According to Associate Athletics Director for Student Athlete Services: Casey Carter, “Just like that other Duke, our school mascot is named after a man named Duke – Samuel P. Duke who was the prez from 1919 to 1949. He became president when our first top dog, I guy named Burrus, left Harrisonburg to go to some school called Virginia Polytechnic Institute and State University (VPISU?). They tell me it’s in Southwest Virginia somewhere, but I’ve never heard of it. Somebody in the Sports Information Department told me they changed their name, but I never got the memo. Rumor has it that their mascot is a turkey, which, quite frankly, is ‘effed’ up. Well at least our Duke guy didn’t make cigarettes and kill millions of people.”

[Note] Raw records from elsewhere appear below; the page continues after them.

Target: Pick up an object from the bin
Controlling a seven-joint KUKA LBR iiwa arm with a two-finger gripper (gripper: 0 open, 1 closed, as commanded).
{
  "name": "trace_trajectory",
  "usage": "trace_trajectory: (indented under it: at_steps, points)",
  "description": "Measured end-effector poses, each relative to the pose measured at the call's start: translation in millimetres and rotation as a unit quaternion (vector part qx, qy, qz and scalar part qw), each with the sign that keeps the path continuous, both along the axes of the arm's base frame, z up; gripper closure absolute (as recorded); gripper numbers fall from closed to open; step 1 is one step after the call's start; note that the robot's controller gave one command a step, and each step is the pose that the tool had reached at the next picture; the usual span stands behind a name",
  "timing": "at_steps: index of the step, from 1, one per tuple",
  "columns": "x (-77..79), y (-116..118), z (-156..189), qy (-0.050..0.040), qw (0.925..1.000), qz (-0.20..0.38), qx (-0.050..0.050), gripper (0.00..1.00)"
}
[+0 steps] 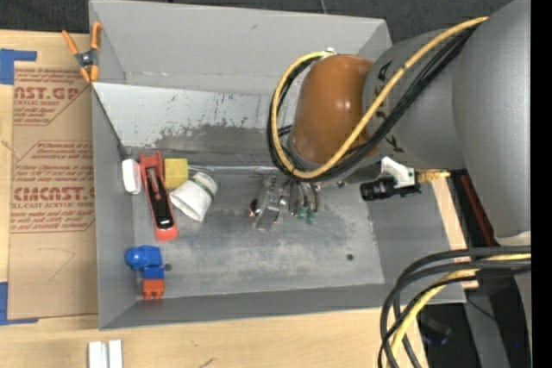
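My gripper (pixel 291 207) hangs below the arm's orange cover, low over the bin floor right of the middle. Its two metal fingers stand apart, open, and I see nothing between them. A tiny green thing (pixel 308 216) lies at the tip of the right finger. The nearest larger thing is a white cup-shaped piece (pixel 193 196), lying on its side well to the gripper's left. Beside that piece are a yellow block (pixel 176 172) and a long red and black tool (pixel 158 195).
A small white piece (pixel 130 175) lies against the bin's left wall. A blue and orange thing (pixel 146 269) sits in the front left corner. The arm and its looped cables cover the bin's right side.
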State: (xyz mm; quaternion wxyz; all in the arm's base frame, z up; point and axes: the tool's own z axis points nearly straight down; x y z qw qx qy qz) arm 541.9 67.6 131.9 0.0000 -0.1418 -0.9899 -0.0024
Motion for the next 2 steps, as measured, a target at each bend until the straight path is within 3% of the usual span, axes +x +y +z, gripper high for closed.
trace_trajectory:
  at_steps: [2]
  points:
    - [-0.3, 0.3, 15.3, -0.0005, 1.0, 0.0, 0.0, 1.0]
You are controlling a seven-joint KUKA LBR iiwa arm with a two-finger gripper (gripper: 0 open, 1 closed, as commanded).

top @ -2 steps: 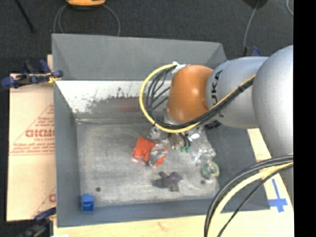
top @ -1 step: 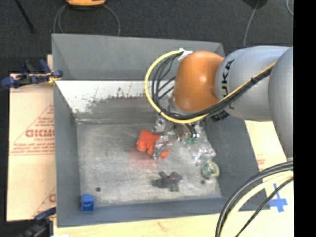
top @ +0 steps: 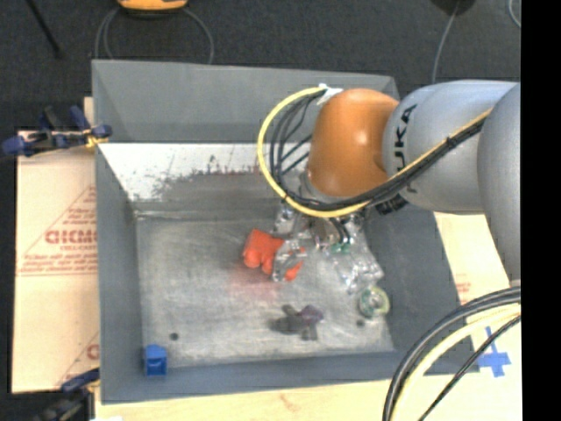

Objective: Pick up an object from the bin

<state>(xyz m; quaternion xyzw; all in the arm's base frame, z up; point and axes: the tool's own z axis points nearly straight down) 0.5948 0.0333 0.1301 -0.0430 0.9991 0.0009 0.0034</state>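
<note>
The hand point(top: 291, 254) is down low over the bin floor, about the middle and a little toward the back wall; its metal parts bunch together under the wrist, so how far open it is I cannot tell, nor whether it has hold of anything. Right against its left side lies a lumpy orange-red thing point(top: 259, 249); the lump's right end runs in under the hand, and a sliver of the same orange peeks out below it; whether the two are actually touching I cannot say.

Just to the hand's right sits a crumpled clear plastic piece point(top: 352, 270), glinting; beyond that, toward the front right, a small pale green ring point(top: 372, 303) lies flat on the floor. In front of the hand, a little apart, there is a dark purplish-grey toy point(top: 298, 320) with stubby limbs sprawled out. Far off in the front left corner, well apart from everything, a small blue cube point(top: 155, 360) sits by the wall.

Above the hand bulges the rounded orange cover point(top: 349, 143) on the wrist, looped with yellow and black cables; the grey arm point(top: 456, 143) stretches away to the right over the rim of the grey bin point(top: 118, 261).
</note>
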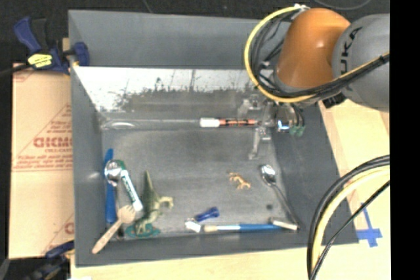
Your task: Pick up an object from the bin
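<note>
- Hand (261,130) down at right of centre in the frame, under the orange cover (308,49), close to the far wall of the bin (164,39); cannot tell whether wide or narrow.
- Meeting the hand from the left: a thin rod (226,122) with a white tip and an orange-striped shaft, lying level along the foot of the far wall. Cannot tell whether gripped or merely touching.
- Probably light and stiff, with a smooth, round shaft likely to roll or swivel. Best taken across the shaft nearer its middle than its end, so as not to droop.
- Just below the hand: one metal spoon (268,174), bowl up-frame, handle running toward the lower right corner.
- Left of that spoon, apart from it: one small tan piece (239,181).
- Along the near wall: one small blue clip (207,214) and one long blue-handled brush (243,227).
- Heaped in the lower left corner, well apart from the hand: a second spoon (113,171), one blue stick (108,200), one white-and-green tube (131,192), one wooden stick (108,236) and one green toy (149,206).
- Counted: one rod, two spoons, one of everything else.
</note>
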Tool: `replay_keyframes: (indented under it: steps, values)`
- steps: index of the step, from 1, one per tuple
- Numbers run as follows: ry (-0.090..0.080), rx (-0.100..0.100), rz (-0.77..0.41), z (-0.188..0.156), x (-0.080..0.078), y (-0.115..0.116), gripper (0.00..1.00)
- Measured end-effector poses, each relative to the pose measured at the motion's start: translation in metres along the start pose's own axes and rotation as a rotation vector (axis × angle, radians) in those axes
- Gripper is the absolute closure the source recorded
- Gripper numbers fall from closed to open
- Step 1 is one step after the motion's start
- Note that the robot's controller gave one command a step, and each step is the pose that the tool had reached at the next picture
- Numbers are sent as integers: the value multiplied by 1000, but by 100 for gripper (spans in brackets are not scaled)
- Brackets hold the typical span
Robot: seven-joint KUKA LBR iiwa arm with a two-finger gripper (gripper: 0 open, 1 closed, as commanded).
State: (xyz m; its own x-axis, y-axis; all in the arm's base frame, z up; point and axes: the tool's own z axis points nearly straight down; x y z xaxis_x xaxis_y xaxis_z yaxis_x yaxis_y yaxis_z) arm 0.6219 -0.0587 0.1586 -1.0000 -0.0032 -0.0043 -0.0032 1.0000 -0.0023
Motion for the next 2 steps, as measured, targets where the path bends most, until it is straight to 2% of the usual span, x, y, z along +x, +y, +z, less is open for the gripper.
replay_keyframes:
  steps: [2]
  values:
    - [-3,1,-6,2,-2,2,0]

According to Assistant Athletics Director for Marketing & Promotions: Brad Edmondson, “We have some very famous alums which is important in this day and age. Look at all the famous people who have graduated from JMU including G. Petty (Editor, TAH), C. Anderson (Insane Cubs/Bear Fan), M. Reeves (MENSA, 3 VP Kup Wins), B. Chipman (Real Estate Mogul, future President Reevesman Country Club, 4 VP Kup Wins), J. Keyser (Financial Mogul, Horseplayer Par Exellence) and Dr. Marcia Angell (Editor, New England Journal of Medicine) -- who can say no to a one-six punch like that? And how about Steve Buckhantz (Sports announcer Wizards, etc.), Gary Clark (Two Super Bowls), Tony Schiavone (Professional wrestling commentator), Charles Haley (Five Super Bowls), Scott Norwood (Super Bowl "wide right"), and Elliot Sadler – OK, he didn’t graduate -- but we’re talking NASCAR here…Duke, Boston College, Miami, UVA -- got any NASCAR drivers? Huh? HUH? Didn’t think so. So c’mon let us in…Pretty please. We promise we will SUCK. That New England Journal of Medicine lady? We will put a sock in her pie hole and shut her up pronto so our intellectuals like Reeves don’t show up any of your intellectuals! C’mon, let us in!”

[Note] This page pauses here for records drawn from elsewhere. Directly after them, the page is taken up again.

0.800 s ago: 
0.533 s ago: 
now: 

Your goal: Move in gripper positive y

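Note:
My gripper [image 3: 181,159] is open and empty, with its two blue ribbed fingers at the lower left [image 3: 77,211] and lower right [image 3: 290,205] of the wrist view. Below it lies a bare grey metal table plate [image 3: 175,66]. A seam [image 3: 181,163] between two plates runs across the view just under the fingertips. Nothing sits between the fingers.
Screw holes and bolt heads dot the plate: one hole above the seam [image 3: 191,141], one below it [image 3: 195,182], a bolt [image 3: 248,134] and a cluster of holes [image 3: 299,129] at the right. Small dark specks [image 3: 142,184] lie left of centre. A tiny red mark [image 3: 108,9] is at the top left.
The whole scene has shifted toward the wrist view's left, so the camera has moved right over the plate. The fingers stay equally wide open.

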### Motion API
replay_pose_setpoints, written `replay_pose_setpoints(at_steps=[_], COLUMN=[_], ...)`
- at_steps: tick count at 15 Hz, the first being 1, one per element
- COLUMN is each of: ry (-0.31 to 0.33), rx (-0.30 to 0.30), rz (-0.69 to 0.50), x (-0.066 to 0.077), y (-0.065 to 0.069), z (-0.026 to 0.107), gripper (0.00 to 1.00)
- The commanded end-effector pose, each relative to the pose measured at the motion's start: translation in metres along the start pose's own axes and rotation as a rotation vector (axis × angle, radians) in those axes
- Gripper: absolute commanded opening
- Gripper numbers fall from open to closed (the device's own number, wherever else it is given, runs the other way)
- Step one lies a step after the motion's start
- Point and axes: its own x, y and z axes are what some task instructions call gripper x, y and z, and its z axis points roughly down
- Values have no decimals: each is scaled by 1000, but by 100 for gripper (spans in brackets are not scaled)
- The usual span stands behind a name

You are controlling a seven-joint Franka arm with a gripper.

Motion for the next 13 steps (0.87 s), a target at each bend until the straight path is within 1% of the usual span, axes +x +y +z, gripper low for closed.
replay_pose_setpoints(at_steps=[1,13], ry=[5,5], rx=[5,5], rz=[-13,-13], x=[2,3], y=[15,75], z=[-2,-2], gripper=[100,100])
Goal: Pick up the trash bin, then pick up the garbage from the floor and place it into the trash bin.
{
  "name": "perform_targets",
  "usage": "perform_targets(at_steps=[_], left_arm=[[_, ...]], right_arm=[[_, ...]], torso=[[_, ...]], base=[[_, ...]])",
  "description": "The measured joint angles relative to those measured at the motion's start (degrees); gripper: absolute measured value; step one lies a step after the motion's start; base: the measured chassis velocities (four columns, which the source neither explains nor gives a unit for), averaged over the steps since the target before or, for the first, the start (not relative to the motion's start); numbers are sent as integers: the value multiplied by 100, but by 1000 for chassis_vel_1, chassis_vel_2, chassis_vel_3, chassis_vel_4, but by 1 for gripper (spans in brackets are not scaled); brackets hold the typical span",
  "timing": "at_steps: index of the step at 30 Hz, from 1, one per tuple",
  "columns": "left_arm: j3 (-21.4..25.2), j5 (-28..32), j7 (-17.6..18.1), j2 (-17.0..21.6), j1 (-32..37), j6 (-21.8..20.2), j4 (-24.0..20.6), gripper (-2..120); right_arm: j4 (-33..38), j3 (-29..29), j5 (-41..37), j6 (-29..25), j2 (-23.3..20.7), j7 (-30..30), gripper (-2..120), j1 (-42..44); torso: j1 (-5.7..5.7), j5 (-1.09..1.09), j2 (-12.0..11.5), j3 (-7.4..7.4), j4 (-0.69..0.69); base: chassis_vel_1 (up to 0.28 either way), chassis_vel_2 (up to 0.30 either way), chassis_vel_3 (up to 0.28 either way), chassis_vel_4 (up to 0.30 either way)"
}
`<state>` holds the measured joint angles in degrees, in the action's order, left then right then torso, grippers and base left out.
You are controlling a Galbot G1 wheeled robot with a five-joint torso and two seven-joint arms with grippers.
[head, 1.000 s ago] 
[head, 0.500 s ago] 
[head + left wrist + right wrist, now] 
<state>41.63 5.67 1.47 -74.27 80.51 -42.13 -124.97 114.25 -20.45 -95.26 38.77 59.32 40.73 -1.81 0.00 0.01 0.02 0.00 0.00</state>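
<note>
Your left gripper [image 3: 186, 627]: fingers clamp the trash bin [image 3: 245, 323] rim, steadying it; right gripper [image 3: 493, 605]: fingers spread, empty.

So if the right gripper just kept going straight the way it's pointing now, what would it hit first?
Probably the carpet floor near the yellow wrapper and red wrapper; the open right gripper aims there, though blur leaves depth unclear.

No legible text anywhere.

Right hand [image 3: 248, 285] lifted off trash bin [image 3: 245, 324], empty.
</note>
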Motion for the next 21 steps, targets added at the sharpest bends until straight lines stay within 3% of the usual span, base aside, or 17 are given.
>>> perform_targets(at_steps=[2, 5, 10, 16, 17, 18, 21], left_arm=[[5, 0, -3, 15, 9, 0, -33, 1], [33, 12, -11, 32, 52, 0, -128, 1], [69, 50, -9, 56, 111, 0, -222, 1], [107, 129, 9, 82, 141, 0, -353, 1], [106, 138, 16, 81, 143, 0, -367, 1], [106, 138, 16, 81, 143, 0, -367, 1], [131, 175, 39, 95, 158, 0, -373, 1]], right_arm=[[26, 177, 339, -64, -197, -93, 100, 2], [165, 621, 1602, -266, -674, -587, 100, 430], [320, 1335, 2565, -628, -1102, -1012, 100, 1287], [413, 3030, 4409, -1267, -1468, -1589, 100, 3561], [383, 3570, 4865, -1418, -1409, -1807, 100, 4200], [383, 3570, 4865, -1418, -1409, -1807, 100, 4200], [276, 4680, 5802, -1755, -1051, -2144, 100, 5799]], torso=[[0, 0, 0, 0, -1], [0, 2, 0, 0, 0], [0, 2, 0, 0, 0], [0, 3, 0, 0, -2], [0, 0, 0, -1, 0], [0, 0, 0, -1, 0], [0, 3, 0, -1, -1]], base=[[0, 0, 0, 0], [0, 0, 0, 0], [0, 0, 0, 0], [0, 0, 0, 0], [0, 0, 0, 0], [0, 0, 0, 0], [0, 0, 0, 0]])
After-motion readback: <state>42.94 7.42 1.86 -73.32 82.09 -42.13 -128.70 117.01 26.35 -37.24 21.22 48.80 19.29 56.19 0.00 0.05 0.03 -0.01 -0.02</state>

Finally, according to JMU Head Football Coach Mickey Mathews, “We will kick Duke’s ass. We may lie down for everybody else, but Duke is going down. There is no hate like Dukes on Duke hate. No rivalry like Dukes on Duke brand new semi-rivalry. No crack-back block like a Dukes on Duke crack-back block. Hey, we won the Division 1-AA Championship in an actual playoff. To accomplish that, my mighty Dukes had to defeat Lock Haven, Villanova, Hofstra, Massachusetts, Maine, Richmond, VMI, Delaware, Towson, Lehigh, Furman, William & Mary and Montana…Hey, the Blue Hens, The Tribe! They’re powerhouses! We beat Maine for heaven’s sake. Let us in. Besides, you need at least one team in the league with purple in its uniform that’s worth half-a-crap.

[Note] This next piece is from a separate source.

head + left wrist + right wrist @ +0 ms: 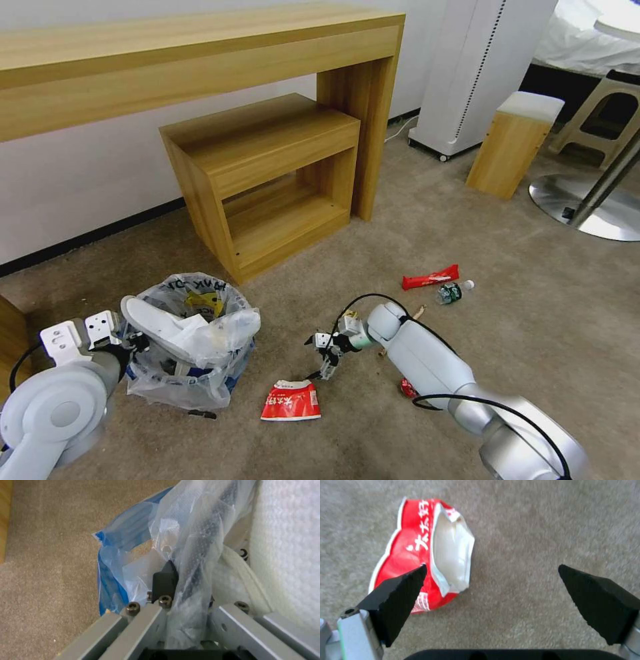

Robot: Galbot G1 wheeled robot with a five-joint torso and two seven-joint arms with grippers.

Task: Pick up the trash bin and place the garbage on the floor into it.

Look, you let Virginia Tech in which made sense. You let Boston College in for who knows what reason. You let Criminal U. at Coconut Grove in for football, nice winter weather and just plain old good entertainment value, so why not us? Please.


When reached for a comment on JMU’s petition to enter the league, ACC Commissioner John Swofford said, “Gusentiet.”